Angel symbols are on Bobby's place to keep Cas out but he gets in  with Dean saying, "Too bad it wasn't angel proof in the first place."  Cas claims he did this for Dean cos of Dean.   He told him about freedom and free will.   They were close, a family and he was like a brother to Dean.   But Dean is only a man.  Cas: "I am an angel." Cas asks God if he's doing the right thing and desperately needs a sign but nothing comes.   So he should have fallen on his sword and done the right thing.

Cas is conflicted here - on the one hand he believes he's on a righteous path in averting the Apocalypse if Raphael gets his way and so he has to defeat him, needing those souls from purgatory, saving not only Sam and Dean but the world.   On the other hand, he is full of pride. He's an angel and nothing and no one can stop him.   Cas falling into the usual trap of giving himself away when he mentions Superman and Kryptonite.   In many respects he is still a child as Dean says.   A child with a new toy of free will, which he clearly doesn't know how to control or use it making deals with Crowley.

Crowley bought back Samuel and it was Cas who brought back Sam, suspected as much and Sam asking if he he was returned without a soul deliberately.   Sometimes you have to wonder since he "gripped Dean tight" and pulled him out of perdition, he was intact.   Did Sam have his soul when he was Lucifer's and Michael's plaything in the cage?

Does the title refer to King of heaven or king of hell.   Dean is genuinely shocked Cas could do that to him, to them, betray so completely.   He passionately attempted to defend Cas and the number of times Cas threw his arrogance around since he's an angel was prove he didn't know what true friendship or loyalty meant.
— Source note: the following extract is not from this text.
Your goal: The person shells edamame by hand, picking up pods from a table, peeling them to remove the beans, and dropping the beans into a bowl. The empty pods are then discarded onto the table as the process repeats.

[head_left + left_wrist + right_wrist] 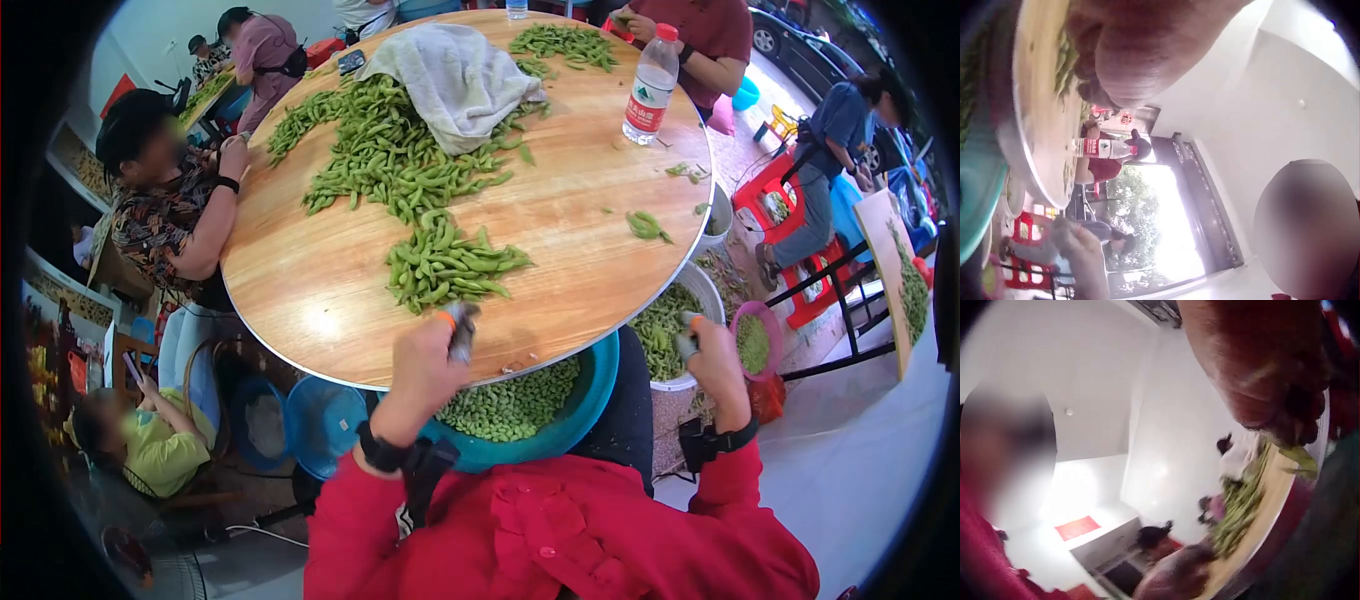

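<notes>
Likely shelling: left hand (425, 368) by worktop (570, 260) edge, lower centre; right hand (718, 365) over white bucket (712, 288), lower right. Can't tell if either grasps anything. Edamame pods (385, 140) heaped upper centre; next probably needs pinching one.

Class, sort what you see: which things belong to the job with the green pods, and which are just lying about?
Belongs to the job:
green pods heaped on the round table
loose green beans in the teal basin
white bucket of pods or husks, probably

Apparently just lying about:
plastic bottle standing on the table
pale towel draped over the pod heap
</notes>
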The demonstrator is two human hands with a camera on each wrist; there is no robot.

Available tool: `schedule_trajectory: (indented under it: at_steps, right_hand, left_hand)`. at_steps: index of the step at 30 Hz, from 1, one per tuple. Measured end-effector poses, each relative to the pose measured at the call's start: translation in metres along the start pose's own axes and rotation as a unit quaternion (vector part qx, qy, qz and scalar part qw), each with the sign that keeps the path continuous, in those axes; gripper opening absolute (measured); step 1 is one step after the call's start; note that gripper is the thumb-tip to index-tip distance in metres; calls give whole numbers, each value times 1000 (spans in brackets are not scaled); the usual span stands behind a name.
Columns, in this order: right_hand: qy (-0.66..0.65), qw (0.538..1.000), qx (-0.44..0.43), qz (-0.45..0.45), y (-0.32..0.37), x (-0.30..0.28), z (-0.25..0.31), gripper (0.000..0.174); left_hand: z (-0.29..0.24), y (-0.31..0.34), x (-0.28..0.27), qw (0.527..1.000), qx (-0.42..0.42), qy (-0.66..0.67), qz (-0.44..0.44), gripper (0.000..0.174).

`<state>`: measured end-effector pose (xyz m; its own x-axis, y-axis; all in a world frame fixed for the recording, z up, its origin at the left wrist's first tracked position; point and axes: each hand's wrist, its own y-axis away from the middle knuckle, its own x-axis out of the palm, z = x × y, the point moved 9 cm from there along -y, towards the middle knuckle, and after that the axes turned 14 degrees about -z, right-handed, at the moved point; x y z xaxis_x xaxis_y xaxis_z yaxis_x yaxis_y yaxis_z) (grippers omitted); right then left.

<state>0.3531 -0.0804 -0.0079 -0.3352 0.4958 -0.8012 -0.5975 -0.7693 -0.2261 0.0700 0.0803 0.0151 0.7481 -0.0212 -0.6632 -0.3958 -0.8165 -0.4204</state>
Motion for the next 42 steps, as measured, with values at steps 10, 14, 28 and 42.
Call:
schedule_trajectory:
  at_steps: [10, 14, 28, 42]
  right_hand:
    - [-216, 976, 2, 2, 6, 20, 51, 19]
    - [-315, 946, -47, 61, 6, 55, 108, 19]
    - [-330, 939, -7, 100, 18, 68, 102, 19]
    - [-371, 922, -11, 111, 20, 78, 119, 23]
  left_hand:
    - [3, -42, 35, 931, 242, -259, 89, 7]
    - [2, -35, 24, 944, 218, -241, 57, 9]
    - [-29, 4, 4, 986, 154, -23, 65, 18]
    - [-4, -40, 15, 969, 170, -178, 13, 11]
Cas and Crowley or Casley could start their own comedy double act, since there were some laugh out loud moments in this episode.   Like many fans I was also in two minds over this episode.   There were some downright excellent moments and some parts were a little tedious.   Overall the episode managed to redeem itself especially with the more emotional scenes with Dean realizing he's been betrayed and wondering how far it extends.   I liked how it was Cas who raised Sam from perdition as he did with Dean in 4.1 Lazarus Rising.   We've come a long way since then with everything that's happened from that season to now.  
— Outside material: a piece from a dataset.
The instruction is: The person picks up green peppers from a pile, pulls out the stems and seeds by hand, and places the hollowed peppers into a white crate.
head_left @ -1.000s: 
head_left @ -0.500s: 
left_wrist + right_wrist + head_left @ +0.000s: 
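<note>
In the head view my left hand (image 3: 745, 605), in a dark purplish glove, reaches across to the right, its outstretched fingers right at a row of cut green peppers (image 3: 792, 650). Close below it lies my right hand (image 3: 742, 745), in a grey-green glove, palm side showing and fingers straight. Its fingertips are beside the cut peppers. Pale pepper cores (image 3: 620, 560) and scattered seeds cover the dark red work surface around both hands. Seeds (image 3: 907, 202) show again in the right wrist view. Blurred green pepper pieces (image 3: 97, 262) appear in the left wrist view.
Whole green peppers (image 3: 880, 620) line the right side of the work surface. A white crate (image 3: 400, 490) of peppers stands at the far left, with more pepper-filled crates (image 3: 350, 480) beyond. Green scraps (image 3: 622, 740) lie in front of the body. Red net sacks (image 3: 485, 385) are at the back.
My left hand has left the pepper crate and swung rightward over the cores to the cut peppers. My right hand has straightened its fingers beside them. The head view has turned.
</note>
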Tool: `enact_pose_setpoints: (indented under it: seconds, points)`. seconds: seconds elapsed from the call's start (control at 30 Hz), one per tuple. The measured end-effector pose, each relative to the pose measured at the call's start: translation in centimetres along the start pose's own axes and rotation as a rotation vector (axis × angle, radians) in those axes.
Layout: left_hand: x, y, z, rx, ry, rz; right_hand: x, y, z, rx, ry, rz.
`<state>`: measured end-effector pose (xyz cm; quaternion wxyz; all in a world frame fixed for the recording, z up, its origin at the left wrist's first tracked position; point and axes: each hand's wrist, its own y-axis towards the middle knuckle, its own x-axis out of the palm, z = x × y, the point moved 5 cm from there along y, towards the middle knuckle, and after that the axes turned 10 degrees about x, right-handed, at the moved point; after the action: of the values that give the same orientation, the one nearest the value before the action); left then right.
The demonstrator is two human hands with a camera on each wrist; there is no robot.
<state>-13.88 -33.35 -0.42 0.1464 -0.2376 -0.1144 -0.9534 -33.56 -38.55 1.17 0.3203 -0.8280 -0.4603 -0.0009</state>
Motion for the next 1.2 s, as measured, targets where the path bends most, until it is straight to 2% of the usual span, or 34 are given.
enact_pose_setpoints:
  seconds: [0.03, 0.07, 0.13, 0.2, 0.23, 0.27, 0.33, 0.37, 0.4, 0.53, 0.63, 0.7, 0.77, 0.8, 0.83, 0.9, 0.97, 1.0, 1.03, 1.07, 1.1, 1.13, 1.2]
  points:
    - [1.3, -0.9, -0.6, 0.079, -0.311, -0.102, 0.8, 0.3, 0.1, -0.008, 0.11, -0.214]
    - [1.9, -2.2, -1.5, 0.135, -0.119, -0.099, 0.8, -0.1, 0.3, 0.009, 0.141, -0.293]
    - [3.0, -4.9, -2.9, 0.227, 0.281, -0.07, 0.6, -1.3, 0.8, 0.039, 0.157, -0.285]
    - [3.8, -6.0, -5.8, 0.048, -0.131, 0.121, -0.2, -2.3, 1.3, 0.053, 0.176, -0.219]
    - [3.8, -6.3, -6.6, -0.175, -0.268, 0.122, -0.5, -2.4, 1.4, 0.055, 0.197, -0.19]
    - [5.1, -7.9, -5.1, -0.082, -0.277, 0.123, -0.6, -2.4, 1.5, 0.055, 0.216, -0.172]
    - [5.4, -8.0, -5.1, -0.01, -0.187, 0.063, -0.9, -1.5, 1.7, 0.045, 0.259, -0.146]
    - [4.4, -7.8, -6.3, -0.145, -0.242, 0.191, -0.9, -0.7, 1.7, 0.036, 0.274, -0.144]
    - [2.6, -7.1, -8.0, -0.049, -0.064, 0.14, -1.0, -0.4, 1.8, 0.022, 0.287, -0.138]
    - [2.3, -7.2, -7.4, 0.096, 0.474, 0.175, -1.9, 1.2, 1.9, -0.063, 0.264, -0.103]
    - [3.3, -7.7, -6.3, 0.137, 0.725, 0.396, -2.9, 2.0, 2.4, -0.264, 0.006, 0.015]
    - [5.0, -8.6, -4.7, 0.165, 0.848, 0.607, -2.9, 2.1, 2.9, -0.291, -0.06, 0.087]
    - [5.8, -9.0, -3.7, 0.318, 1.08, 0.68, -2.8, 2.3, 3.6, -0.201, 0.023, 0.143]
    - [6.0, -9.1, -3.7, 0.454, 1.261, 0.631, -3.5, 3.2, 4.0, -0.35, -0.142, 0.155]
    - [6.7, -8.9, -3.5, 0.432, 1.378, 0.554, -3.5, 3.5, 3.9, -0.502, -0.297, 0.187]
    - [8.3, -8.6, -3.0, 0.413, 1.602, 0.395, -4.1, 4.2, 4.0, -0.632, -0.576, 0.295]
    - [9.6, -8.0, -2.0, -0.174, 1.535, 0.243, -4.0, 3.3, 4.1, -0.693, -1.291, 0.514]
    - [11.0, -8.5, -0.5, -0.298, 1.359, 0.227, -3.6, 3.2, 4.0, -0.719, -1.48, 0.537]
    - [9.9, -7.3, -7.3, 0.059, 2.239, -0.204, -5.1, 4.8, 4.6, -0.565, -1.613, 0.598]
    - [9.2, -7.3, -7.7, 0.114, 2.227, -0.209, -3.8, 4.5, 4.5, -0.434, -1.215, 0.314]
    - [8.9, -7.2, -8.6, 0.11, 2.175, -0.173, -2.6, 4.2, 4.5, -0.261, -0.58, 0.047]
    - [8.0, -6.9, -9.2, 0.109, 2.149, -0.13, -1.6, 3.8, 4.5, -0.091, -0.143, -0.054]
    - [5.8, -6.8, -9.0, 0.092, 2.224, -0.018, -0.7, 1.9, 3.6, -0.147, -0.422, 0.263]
I really think Cas should have been more firm of mind - stronger in his determination to win the civil war without resorting to dirty tactics and deals with Crowley.   So this was his 'dirty, little secret'.   Cas was an angel with morals, even if he didn't always understand human nature or fallacies.   The writers have taken this and made him weak in his resolve.   The lines between good and evil and just forsaking people that matter must have become so blurred in his mind.   Don't' think Cas knows why he did the 'dirty' on Sam and Dean.
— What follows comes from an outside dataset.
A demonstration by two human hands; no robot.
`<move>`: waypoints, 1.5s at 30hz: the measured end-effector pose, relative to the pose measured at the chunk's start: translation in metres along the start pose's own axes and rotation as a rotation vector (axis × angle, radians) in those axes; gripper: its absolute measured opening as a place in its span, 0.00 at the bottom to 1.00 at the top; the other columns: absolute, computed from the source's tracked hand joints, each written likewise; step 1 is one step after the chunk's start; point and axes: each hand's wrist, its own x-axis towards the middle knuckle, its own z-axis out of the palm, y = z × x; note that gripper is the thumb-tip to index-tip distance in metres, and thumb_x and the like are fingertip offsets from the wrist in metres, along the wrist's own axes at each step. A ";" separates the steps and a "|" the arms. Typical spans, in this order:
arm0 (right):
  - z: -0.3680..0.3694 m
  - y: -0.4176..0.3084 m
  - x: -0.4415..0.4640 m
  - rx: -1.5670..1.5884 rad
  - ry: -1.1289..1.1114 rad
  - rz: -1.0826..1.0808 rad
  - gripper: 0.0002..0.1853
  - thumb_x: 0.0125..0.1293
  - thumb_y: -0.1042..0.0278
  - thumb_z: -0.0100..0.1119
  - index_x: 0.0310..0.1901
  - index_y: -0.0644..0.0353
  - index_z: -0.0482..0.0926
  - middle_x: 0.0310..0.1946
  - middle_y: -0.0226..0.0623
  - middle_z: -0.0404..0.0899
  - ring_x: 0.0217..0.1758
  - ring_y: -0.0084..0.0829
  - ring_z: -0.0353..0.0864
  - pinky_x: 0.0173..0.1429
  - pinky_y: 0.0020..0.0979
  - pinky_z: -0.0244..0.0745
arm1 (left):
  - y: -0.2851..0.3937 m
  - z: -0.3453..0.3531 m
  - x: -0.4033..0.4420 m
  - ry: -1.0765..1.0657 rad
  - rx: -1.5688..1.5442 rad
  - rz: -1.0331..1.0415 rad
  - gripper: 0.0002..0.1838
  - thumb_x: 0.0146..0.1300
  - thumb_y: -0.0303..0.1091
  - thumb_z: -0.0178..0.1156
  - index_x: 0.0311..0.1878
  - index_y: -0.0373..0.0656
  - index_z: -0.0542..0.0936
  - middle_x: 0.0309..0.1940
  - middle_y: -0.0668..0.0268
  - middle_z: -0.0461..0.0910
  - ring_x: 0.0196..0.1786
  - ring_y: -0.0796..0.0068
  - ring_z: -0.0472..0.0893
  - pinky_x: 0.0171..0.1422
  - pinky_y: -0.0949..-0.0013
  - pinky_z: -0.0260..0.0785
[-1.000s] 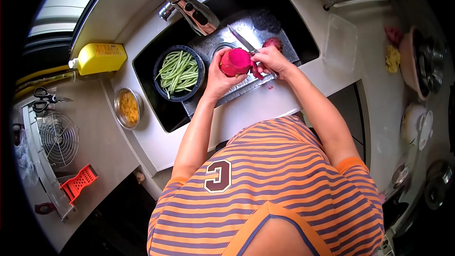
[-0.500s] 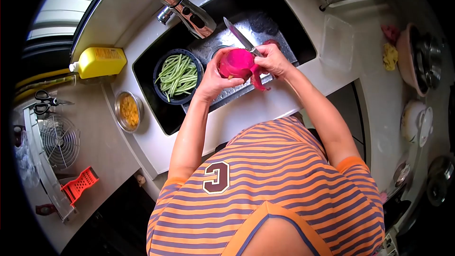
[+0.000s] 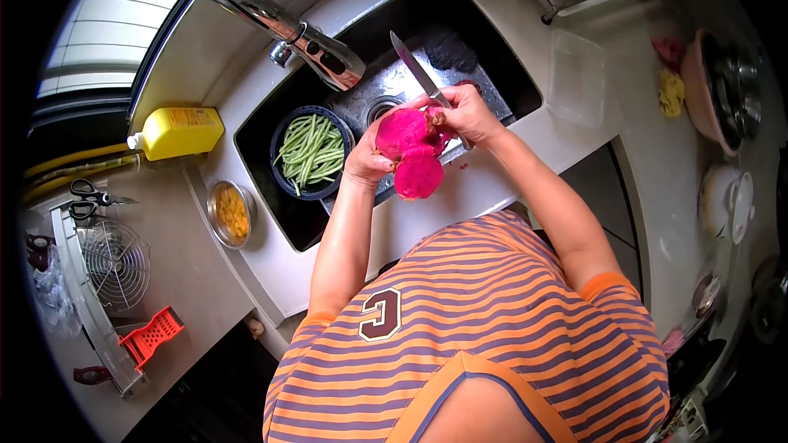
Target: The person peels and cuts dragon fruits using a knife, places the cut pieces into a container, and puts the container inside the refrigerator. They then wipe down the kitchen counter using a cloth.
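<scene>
Above the near edge of the sink [image 3: 510,57], a magenta dragon fruit [image 3: 400,130] is supported by the left hand [image 3: 365,157], whose fingers curve round its left side with the thumb lying across the front. Its cut face is turned upward toward the camera. A second round magenta lobe [image 3: 419,177] hangs from its lower edge toward the wearer, so that the two together have their long axis running from the far side to the near side; whether this lobe is peel or flesh cannot be told. The right hand [image 3: 474,117] is closed round the handle of a kitchen knife [image 3: 417,68], its fingertips meeting the right side of the fruit. The blade points away from the wearer and leftward; the knife's long axis is oblique, with the handle end low and to the right.

Compared with half a second ago, the single round face with a strip of peel dangling at its right has given way to two adjoining rounds, the second below the first. The knife keeps much the same slant. Left of the fruit, the green beans [image 3: 310,152] remain in their dark bowl [image 3: 310,197] within the sink, and the faucet [image 3: 332,59] appears lower in view.
</scene>
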 end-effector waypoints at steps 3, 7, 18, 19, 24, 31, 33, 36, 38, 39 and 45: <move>-0.009 -0.002 -0.004 0.046 -0.024 0.058 0.08 0.62 0.70 0.54 0.38 0.62 0.81 0.20 0.31 0.77 0.15 0.15 0.70 0.16 0.15 0.60 | 0.006 0.009 0.009 -0.073 0.039 0.026 0.58 0.29 0.40 0.73 0.66 0.33 0.55 0.64 0.53 0.61 0.64 0.57 0.66 0.70 0.61 0.55; -0.008 -0.027 -0.009 -0.050 -0.087 0.049 0.13 0.65 0.66 0.51 0.44 0.63 0.80 0.26 0.37 0.81 0.19 0.17 0.76 0.15 0.14 0.58 | -0.007 0.011 0.012 -0.032 -0.273 0.154 0.37 0.57 0.46 0.58 0.65 0.34 0.59 0.63 0.52 0.62 0.65 0.56 0.65 0.69 0.56 0.55; -0.001 -0.001 -0.007 -0.206 0.202 0.064 0.13 0.61 0.61 0.60 0.37 0.63 0.81 0.19 0.32 0.78 0.16 0.16 0.74 0.14 0.17 0.58 | -0.037 -0.040 0.014 0.151 -0.438 0.105 0.46 0.39 0.53 0.70 0.61 0.38 0.65 0.60 0.51 0.66 0.62 0.52 0.67 0.65 0.43 0.58; 0.001 -0.007 -0.008 -0.276 0.273 0.083 0.14 0.60 0.59 0.61 0.36 0.63 0.81 0.19 0.32 0.78 0.15 0.16 0.73 0.14 0.17 0.58 | -0.037 -0.038 0.014 0.187 -0.410 0.106 0.45 0.39 0.47 0.71 0.61 0.38 0.64 0.58 0.52 0.67 0.60 0.52 0.69 0.65 0.47 0.60; -0.001 -0.009 -0.006 -0.271 0.376 0.224 0.20 0.57 0.50 0.63 0.30 0.64 0.80 0.18 0.29 0.76 0.11 0.15 0.66 0.15 0.19 0.59 | -0.030 -0.029 0.017 0.452 0.053 0.138 0.36 0.40 0.28 0.70 0.55 0.42 0.64 0.51 0.59 0.71 0.53 0.63 0.74 0.59 0.60 0.69; 0.004 -0.011 -0.006 0.081 0.321 0.414 0.11 0.54 0.55 0.63 0.29 0.54 0.78 0.19 0.25 0.75 0.12 0.13 0.66 0.14 0.14 0.56 | -0.034 -0.018 0.025 0.617 0.635 0.303 0.36 0.38 0.19 0.68 0.52 0.44 0.62 0.47 0.65 0.69 0.50 0.72 0.73 0.56 0.68 0.69; 0.002 -0.011 -0.006 0.180 0.308 0.448 0.12 0.52 0.54 0.63 0.29 0.53 0.80 0.20 0.26 0.77 0.13 0.12 0.68 0.14 0.15 0.58 | -0.033 -0.014 0.028 0.648 0.674 0.309 0.36 0.37 0.21 0.69 0.52 0.43 0.62 0.47 0.64 0.69 0.50 0.72 0.72 0.57 0.69 0.67; -0.002 -0.006 -0.001 0.213 0.264 0.507 0.11 0.53 0.54 0.63 0.28 0.52 0.79 0.19 0.24 0.76 0.13 0.12 0.68 0.14 0.14 0.58 | -0.030 -0.010 0.029 0.661 0.879 0.362 0.38 0.35 0.23 0.71 0.51 0.43 0.62 0.47 0.64 0.69 0.51 0.72 0.72 0.58 0.69 0.66; -0.007 -0.001 0.002 0.314 0.254 0.507 0.08 0.55 0.58 0.60 0.26 0.51 0.77 0.18 0.24 0.75 0.12 0.11 0.67 0.13 0.13 0.59 | -0.033 -0.014 0.030 0.643 0.943 0.423 0.38 0.34 0.25 0.72 0.51 0.43 0.62 0.48 0.63 0.69 0.51 0.71 0.72 0.58 0.69 0.65; -0.008 0.000 0.004 0.354 0.256 0.519 0.08 0.56 0.60 0.59 0.26 0.52 0.76 0.17 0.25 0.75 0.11 0.12 0.67 0.12 0.13 0.60 | -0.034 -0.014 0.031 0.636 0.974 0.454 0.38 0.34 0.26 0.72 0.51 0.43 0.62 0.48 0.63 0.69 0.51 0.71 0.72 0.58 0.69 0.65; -0.007 0.018 0.009 0.597 0.284 0.510 0.03 0.57 0.69 0.59 0.31 0.57 0.76 0.19 0.28 0.75 0.13 0.14 0.67 0.13 0.15 0.63 | -0.034 -0.011 0.037 0.673 1.066 0.483 0.37 0.34 0.26 0.72 0.50 0.42 0.62 0.48 0.62 0.69 0.50 0.72 0.72 0.58 0.68 0.65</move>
I was reminded of the season 4.7 It's the Great Pumpkin Sam Winchester, episode where Cas was also doubtful of what he was doing in helping Dean.   Sam is upset by Cas's behaviour in wanting to smite the town to prevent a seal being broken and Dean wants Sam to maintain his faith in Cas and their plan.   Dean at the end of the episode sits on a park bench watching the children they've saved.   Cas reveals he was ordered to let Dean  do whatever he felt and this was a test.   Cas was hoping Dean would decide to save the town and he divulges his own doubts to Dean over heaven's plan.   Cas does not want to be in Dean's shoes when he has more tough decisions to make.   Cas was on the bench here - alone looking to heaven, to God for answers and he watches Dean later on raking leaves.   A bit of a reversal in this scene as in 4.7 Cas went to Dean.   Here he ponders and is taken in by Crowley instead.

Yet Cas never faltered in season 4 as he does here and it makes me wonder if this was one reason Cas was unable to bring back the whole Sam - soul intact, as he did with Dean.   I don't truly believe it was intentional.   But the beauty of Cas was his lack of emotions and poker face.   So it wasn't immediately apparent if he was lying, being honest, funny, disloyal, which is the result of great acting on Misha's part.

The title is from a movie with Sean Connery and Sir Michael Caine.   Bobby's character in Deadwood was Ellsworth.